Audio-Visual Question Answering (AVQA) requires models to effectively utilize both visual and auditory modalities to answer complex and diverse questions about audio-visual scenes. However, existing methods lack sufficient flexibility and dynamic adaptability in temporal sampling and modality preference awareness, making it difficult to focus on key information based on the question. This limits their reasoning capability in complex scenarios. To address these challenges, we propose a novel framework named AV-Master. It enhances the model's ability to extract key information from complex audio-visual scenes with substantial redundant content by dynamically modeling both temporal and modality dimensions. In the temporal dimension, we introduce a dynamic adaptive focus sampling mechanism that progressively focuses on audio-visual segments most relevant to the question, effectively mitigating redundancy and segment fragmentation in traditional sampling methods. In the modality dimension, we propose a preference-aware strategy that models each modality's contribution independently, enabling selective activation of critical features. Furthermore, we introduce a dual-path contrastive loss to reinforce consistency and complementarity across temporal and modality dimensions, guiding the model to learn question-specific cross-modal collaborative representations. Experiments on four large-scale benchmarks show that AV-Master significantly outperforms existing methods, especially in complex reasoning tasks.

Editorial analysis

A structured set of objections, weighed in public.

Desk editor's note, referee report, simulated authors' rebuttal, and a circularity audit. Tearing a paper down is the easy half of reading it; the pith above is the substance, this is the friction.

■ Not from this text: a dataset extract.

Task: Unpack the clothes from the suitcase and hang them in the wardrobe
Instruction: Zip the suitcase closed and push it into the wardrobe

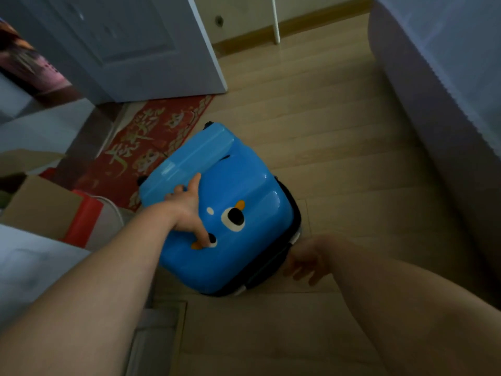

Desk Editor's Note private letter to a colleague

AV-Master adds a dual-path framework with adaptive temporal sampling and modality preference modeling to AVQA, but the sampler's robustness against bias remains unproven.

read the letter

Hi colleague, The key thing about this paper is that AV-Master introduces dynamic adaptive focus sampling in the temporal dimension and a preference-aware strategy in the modality dimension, supported by a dual-path contrastive loss, to improve audio-visual question answering. The authors report that it significantly outperforms existing methods on four large-scale benchmarks, especially for complex reasoning. What is actually new is the specific integration of progressive temporal focus sampling with independent modality contribution modeling. The paper does well at explaining the motivation around handling redundant content in audio-visual scenes and how the dual-path loss reinforces cross-modal collaboration. This setup allows the model to learn to prioritize question-relevant information without relying on fixed sampling strategies. I give credit for the end-to-end training approach, which could make the system more adaptable. The soft spots come in the empirical validation. The central claim relies on the sampler reliably identifying relevant segments without introducing biases, but the paper does not appear to include tests for stability under changes in question distributions or cross-dataset scenarios. If the sampling collapses to training-specific patterns, the improvements in complex tasks could be less meaningful than presented. This matches the stress-test concern. This work is aimed at researchers focused on multimodal video understanding and question answering systems. Readers dealing with similar issues of redundancy and modality selection in their own models might find the framework useful to consider. It deserves a serious referee because the approach is coherent and targets a genuine limitation in the field, though the robustness aspects need more attention. Cheers,

Referee Report

1 major / 2 minor

Summary. The manuscript proposes AV-Master, a framework for Audio-Visual Question Answering that introduces dynamic adaptive focus sampling to progressively select question-relevant audio-visual segments, a preference-aware modality strategy that models each modality's contribution independently, and a dual-path contrastive loss to enforce consistency and complementarity. Experiments on four large-scale benchmarks are reported to show significant outperformance over prior methods, especially on complex reasoning tasks.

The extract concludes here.